Due mostre nel centro storico Napoli riscrivono il rapporto tra arte, natura e memoria
Geopolitiche del visibile e del vissuto. La Fondazione Morra Greco ripensa il ruolo dell’arte attraverso i progetti di Peter Fend e Marina Xenofontos che, con linguaggi distinti, pongono una serie di interrogativi sulla contemporaneità

Nel cuore stratificato di Napoli, dove la storia si deposita in pieghe architettoniche e affreschi barocchi, la Fondazione Morra Greco ospita due progetti espositivi che – pur procedendo da direzioni opposte – convergono su una medesima urgenza: ripensare il ruolo dell’arte nel nostro presente ecologicamente, politicamente e affettivamente vulnerabile.
Alla Fondazione Morra Greco la mostra di Peter Fend
Con Lavoro per Natura Vivente, non solo Capitali, Peter Fend (Columbus, 1950) trasforma i saloni storici di Palazzo Caracciolo di Avellino in un osservatorio operativo. Le opere in mostra non sono semplici rappresentazioni, ma modelli di intervento, ipotesi attive per una riconversione ecologica del territorio. Nato da due residenze svolte in Campania nel 2024, il progetto si fonda su un’indagine radicale dei bacini idrografici del Sarno e del Volturno. Le immagini satellitari, le cartografie, i materiali raccolti in loco, si fanno strumento per una nuova forma di urbanistica naturale: Fend propone strategie di coltivazione marina, produzione energetica a basso impatto, e sviluppo di comunità autonome. Il suo gesto è pragmatico, ma visionario: arte che entra nel reale, che si allea con scienza, architettura ed economia per pensare un altro mondo possibile. La lezione è chiara: senza un ritorno consapevole all’acqua, non potrà esserci rinascita né ecologica né sociale.






Marina Xenofontos a Napoli
Di tutt’altro registro, ma ugualmente carica di tensione poetica, è Eternal, Returns, prima mostra personale istituzionale in Italia dell’artista cipriota Marina Xenofontos (Cipro, 1988).
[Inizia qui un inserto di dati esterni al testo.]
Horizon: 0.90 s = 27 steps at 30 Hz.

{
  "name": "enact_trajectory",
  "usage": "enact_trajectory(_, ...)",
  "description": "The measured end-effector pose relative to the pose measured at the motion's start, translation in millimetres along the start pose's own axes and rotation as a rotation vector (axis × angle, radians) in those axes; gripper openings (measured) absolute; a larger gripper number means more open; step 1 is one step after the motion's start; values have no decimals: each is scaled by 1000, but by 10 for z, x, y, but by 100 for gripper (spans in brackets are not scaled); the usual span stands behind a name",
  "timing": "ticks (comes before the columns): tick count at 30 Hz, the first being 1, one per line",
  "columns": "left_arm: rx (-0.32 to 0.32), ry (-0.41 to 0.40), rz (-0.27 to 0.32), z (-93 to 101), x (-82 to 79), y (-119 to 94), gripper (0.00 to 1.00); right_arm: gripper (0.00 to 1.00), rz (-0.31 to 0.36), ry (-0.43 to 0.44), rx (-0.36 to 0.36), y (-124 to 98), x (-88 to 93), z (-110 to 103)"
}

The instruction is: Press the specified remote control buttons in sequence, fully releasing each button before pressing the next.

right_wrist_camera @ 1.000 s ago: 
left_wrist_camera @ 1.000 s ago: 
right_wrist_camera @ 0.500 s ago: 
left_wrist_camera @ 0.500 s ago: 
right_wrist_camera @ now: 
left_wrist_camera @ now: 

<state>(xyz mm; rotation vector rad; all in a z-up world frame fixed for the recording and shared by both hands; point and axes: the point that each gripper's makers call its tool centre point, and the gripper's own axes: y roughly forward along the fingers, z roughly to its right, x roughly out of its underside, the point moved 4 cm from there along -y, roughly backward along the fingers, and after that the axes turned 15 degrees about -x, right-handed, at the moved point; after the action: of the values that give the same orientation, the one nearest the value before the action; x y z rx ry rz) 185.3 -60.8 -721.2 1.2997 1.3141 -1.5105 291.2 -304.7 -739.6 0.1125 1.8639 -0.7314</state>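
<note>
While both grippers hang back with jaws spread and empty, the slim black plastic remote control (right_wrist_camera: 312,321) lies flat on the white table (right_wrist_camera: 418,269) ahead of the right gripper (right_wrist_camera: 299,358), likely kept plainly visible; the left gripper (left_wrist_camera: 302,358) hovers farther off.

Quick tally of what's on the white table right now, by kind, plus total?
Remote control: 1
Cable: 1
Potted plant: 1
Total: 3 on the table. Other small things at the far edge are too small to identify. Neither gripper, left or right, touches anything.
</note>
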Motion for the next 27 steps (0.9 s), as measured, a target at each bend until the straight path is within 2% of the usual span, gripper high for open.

Ambientata nei saloni affrescati del primo piano, l’esposizione si presenta come un esercizio di riscrittura della memoria attraverso l’oggetto. Ogni elemento esposto – tende, mobili, supporti obsoleti come CD-ROM – è testimone di una stratificazione intima, di un archivio non ufficiale, che raccoglie frammenti di storia individuale e collettiva. In Carousel (2022), le tende provenienti da tutte le stanze abitate dall’artista dal 2001 a oggi portano su di sé l’ombra delle finestre, delle vite, delle architetture passate. In Code of Construction (2024), il mobile modulare ispirato alle camere da letto cipriote rimodula in chiave critica l’arredamento coloniale, mettendo in discussione la narrazione domestica e nazionale. Xenofontos costruisce così un linguaggio denso, fatto di luci, intermittenze, corpi dislocati, dove la favola si incrina, e sotto la superficie emerge la storia: quella del lavoro invisibile, del potere, delle ferite.
I due progetti accendono il dialogo con gli sfarzosi spazi della Fondazione Morra Greco
Le due mostre si specchiano nei soffitti affrescati e nelle contraddizioni dell’edificio che le ospita. Gli affreschi celebrativi delle famiglie Caracciolo e Carafa diventano nel progetto di Xenofontos contro-cornici critiche, mentre le installazioni di Fend sembrano sovrascrivere la topografia antica con una nuova geografia, sostenibile e condivisa. Due forme diverse di resistenza: una che agisce sul paesaggio naturale, l’altra che decostruisce l’architettura simbolica dell’intimo.
In un’epoca che ci anestetizza con il rumore del presente, queste due pratiche artistiche ci chiedono di tornare a sentire: l’acqua che scorre sotto la superficie, la polvere sulle tende, le storie dimenticate nei cassetti. È in questa materia viva, incerta, marginale, che si gioca oggi il senso più profondo della creazione artistica.
Alla Fondazione Morra Greco, l’arte torna a interrogare la realtà, ma lo fa con la precisione della scienza e la dolcezza dell’umano.